> Your instructions
Find the line with "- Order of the" in the entries below. Repeat it, every following line, and the line with "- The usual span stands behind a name", exactly and with nothing added.

────────

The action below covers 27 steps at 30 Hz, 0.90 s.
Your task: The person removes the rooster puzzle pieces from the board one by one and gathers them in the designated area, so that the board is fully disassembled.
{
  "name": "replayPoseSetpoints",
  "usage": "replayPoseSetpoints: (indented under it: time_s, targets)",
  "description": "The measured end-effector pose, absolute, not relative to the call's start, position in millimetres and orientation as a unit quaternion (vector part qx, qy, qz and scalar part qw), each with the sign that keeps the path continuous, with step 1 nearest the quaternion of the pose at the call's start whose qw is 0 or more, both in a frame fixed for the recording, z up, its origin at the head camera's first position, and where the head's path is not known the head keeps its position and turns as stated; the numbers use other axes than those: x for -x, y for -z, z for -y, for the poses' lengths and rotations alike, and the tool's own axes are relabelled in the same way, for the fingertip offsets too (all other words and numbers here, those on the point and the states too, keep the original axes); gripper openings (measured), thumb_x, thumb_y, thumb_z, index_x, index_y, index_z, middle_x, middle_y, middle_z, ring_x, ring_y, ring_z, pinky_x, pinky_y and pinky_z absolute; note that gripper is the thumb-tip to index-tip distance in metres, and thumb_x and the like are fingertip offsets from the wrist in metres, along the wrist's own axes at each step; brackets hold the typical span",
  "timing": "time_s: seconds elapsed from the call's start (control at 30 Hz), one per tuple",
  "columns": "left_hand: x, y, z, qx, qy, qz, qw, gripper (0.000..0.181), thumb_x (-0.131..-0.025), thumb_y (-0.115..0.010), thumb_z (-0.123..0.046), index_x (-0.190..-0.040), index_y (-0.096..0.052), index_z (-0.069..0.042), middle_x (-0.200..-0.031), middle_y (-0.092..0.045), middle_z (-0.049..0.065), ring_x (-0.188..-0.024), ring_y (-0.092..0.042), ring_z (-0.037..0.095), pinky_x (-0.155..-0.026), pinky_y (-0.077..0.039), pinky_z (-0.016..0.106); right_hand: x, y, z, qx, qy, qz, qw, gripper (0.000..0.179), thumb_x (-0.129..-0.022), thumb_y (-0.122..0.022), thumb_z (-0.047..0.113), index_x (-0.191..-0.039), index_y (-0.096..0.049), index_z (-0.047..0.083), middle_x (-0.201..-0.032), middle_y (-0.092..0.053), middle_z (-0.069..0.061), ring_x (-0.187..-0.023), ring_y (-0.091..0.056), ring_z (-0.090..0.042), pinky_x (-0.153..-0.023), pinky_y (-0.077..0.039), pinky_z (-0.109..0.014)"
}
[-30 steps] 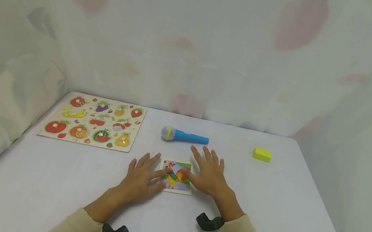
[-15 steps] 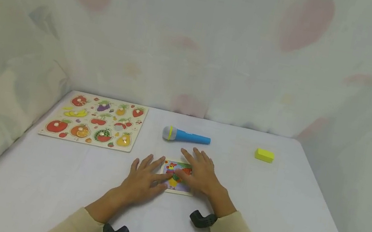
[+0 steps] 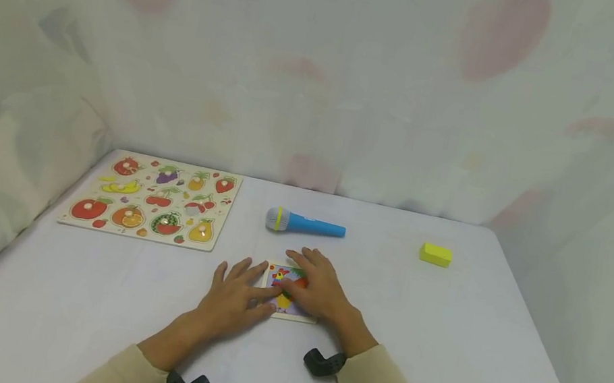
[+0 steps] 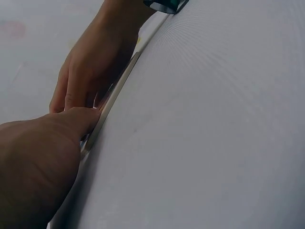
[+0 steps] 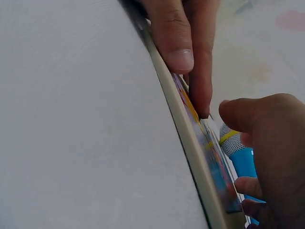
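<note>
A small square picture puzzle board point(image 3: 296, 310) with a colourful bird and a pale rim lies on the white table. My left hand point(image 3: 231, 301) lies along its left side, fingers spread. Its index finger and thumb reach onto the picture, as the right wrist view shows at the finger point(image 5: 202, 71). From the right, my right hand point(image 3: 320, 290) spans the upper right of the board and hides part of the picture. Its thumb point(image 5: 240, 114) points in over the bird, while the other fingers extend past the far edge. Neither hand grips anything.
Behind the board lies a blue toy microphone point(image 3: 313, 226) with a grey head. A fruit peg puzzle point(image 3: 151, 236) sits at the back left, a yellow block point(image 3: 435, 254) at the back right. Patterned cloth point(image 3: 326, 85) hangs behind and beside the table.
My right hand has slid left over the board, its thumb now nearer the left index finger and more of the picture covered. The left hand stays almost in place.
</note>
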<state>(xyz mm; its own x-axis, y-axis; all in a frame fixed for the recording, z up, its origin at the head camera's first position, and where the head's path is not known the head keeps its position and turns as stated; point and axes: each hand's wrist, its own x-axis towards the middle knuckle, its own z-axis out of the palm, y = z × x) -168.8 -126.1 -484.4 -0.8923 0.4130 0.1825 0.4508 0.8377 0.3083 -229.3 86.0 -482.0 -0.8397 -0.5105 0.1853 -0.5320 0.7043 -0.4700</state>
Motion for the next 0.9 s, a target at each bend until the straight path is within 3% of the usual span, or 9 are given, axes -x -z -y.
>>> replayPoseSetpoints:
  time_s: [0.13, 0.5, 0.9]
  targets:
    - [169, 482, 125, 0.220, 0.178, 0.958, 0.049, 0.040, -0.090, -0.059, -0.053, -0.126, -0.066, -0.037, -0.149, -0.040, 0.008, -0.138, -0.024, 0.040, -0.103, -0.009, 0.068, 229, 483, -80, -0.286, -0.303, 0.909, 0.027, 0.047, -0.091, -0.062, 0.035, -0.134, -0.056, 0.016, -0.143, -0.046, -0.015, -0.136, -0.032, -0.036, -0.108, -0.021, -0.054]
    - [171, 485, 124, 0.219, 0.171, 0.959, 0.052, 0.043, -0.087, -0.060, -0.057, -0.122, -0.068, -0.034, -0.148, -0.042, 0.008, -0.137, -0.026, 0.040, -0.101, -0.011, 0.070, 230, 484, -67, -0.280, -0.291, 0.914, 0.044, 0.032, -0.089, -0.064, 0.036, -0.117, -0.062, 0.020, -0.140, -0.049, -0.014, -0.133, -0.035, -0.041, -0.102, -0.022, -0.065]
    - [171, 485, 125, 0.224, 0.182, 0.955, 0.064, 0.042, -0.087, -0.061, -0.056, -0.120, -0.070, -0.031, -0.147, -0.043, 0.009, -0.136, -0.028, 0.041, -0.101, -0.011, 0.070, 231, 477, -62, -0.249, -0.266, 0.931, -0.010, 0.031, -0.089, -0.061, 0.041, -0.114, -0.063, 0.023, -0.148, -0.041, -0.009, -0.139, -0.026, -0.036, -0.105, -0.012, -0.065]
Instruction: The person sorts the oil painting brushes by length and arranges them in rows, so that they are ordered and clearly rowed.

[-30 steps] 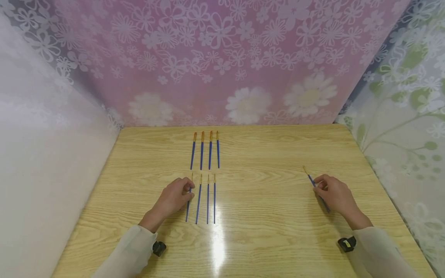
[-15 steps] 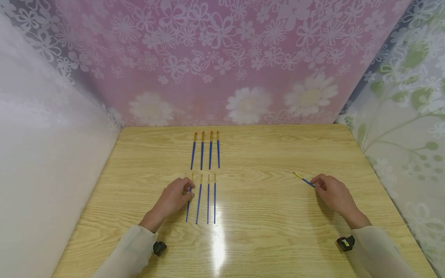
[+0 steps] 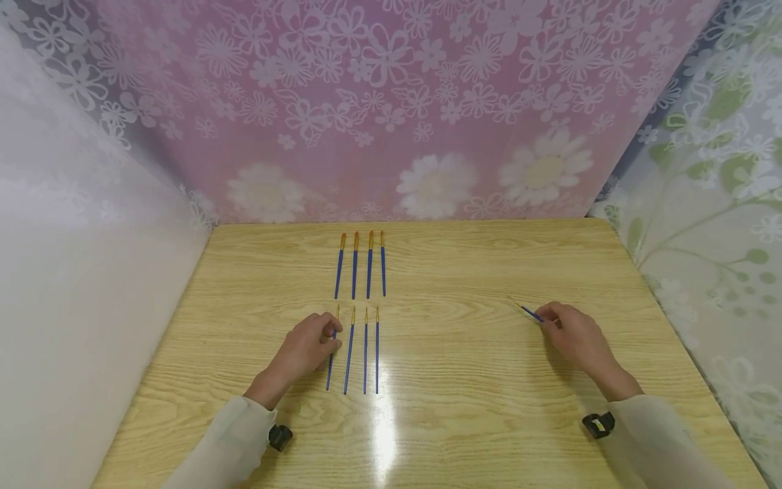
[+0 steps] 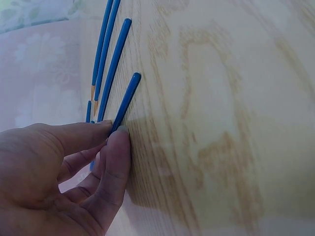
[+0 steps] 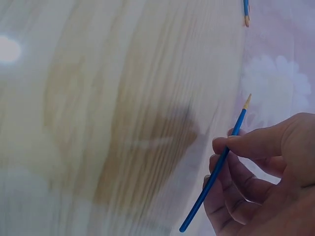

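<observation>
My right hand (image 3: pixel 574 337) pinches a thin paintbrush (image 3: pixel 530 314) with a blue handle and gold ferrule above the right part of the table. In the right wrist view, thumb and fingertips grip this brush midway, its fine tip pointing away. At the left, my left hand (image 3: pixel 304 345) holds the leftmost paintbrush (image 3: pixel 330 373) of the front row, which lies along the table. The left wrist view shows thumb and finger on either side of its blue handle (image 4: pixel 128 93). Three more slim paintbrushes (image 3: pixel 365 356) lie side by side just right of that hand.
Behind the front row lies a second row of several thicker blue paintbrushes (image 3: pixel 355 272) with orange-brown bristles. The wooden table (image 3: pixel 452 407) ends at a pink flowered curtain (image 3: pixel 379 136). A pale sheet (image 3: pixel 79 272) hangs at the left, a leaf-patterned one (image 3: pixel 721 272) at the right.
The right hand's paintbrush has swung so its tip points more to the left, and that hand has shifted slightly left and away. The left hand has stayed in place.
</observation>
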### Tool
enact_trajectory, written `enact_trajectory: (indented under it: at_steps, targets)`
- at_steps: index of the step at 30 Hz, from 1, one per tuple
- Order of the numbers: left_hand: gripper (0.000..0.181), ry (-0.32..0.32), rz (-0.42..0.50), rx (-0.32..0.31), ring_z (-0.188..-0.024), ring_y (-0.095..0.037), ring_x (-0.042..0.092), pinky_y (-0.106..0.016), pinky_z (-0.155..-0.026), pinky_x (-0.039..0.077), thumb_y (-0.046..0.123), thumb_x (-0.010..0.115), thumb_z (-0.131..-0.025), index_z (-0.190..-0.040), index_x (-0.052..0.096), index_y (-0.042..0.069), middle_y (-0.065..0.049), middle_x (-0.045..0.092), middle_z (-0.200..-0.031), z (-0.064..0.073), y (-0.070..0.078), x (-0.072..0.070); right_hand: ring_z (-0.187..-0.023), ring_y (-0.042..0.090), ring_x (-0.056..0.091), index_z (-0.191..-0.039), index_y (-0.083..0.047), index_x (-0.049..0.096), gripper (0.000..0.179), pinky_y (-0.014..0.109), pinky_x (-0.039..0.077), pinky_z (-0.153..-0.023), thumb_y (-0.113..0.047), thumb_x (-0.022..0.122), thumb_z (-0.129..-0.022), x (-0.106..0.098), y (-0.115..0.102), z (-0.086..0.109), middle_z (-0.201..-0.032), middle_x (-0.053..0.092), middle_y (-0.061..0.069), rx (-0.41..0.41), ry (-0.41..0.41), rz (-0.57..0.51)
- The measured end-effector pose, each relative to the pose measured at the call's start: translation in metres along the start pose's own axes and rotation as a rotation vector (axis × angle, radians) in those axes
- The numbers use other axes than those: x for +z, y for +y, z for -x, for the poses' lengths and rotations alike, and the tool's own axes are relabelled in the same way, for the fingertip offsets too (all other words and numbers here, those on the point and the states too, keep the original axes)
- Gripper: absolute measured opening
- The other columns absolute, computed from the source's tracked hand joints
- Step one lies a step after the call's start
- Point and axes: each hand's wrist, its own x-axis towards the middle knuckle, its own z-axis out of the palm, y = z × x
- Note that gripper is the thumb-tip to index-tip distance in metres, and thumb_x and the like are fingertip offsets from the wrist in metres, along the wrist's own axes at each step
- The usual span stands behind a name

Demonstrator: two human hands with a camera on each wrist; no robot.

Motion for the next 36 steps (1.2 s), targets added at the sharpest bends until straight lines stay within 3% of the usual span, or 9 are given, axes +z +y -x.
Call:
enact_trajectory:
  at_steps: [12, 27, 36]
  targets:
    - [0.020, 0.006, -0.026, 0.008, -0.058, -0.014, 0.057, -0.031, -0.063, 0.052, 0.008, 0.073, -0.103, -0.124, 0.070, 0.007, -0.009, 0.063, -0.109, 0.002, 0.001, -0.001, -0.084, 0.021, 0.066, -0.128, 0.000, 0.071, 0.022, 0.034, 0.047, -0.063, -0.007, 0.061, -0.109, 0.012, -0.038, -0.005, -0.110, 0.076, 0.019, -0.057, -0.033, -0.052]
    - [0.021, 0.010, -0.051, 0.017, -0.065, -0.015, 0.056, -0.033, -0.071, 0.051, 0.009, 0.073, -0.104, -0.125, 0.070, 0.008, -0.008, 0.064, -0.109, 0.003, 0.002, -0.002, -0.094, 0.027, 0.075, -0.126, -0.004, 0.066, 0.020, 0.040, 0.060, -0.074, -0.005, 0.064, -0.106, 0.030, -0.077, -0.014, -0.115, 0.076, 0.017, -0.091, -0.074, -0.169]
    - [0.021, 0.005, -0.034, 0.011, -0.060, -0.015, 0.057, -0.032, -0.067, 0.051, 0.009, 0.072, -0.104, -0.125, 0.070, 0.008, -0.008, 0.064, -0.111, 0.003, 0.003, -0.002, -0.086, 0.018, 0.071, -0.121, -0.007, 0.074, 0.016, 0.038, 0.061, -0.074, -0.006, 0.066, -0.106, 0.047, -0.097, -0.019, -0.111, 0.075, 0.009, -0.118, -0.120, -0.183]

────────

> Solution
- Order of the numbers: left_hand: gripper (0.000..0.181), ry (-0.32..0.32), rz (-0.42..0.50), rx (-0.32..0.31), ring_z (-0.188..-0.024), ring_y (-0.095..0.037), ring_x (-0.042..0.092), pinky_y (-0.106..0.016), pinky_z (-0.155..-0.026), pinky_x (-0.039..0.077), thumb_y (-0.046..0.123), thumb_x (-0.010..0.115), thumb_z (-0.131..-0.025), index_z (-0.190..-0.040), index_x (-0.052..0.096), index_y (-0.042..0.069), middle_y (-0.065..0.049), middle_x (-0.045..0.092), middle_z (-0.200..-0.031), z (-0.064..0.073), y (-0.070..0.078), x (-0.072..0.070); right_hand: ring_z (-0.187..-0.023), ring_y (-0.042..0.090), ring_x (-0.056..0.091), index_z (-0.191..-0.039), index_y (-0.083..0.047), index_x (-0.049..0.096), gripper (0.000..0.179), pinky_y (-0.014..0.109), pinky_x (-0.039..0.077), pinky_z (-0.153..-0.023), thumb_y (-0.113..0.047), thumb_x (-0.022..0.122), thumb_z (-0.129..-0.022), x (-0.106..0.098), y (-0.115..0.102), z (-0.086..0.109), middle_z (-0.201..-0.032), middle_x (-0.053..0.092), middle_y (-0.061..0.069), rx (-0.41..0.41), ry (-0.41..0.41), rz (-0.57..0.51)
- The measured end-effector pose, each relative to the pose measured at the call's start: translation in metres along the start pose's own axes and rotation as a rotation vector (axis × angle, radians) in those axes
- The numbers use other axes than those: x for +z, y for +y, z for -x, for the poses' lengths and rotations alike, and the tool's own axes are relabelled in the same way, for the fingertip offsets too (all other words and numbers here, those on the point and the states too, keep the original axes)
- Gripper: absolute measured opening
- The other columns absolute, computed from the source's tracked hand joints
- Step one lies a step after the call's start
- Point and axes: each hand's wrist, its own x-axis towards the middle knuckle, its own z-axis out of the palm, y = z × x
- Note that gripper is the thumb-tip to index-tip distance in metres, and thumb_x and the like are fingertip offsets from the wrist in metres, along the wrist's own axes at each step
- The usual span stands behind a name

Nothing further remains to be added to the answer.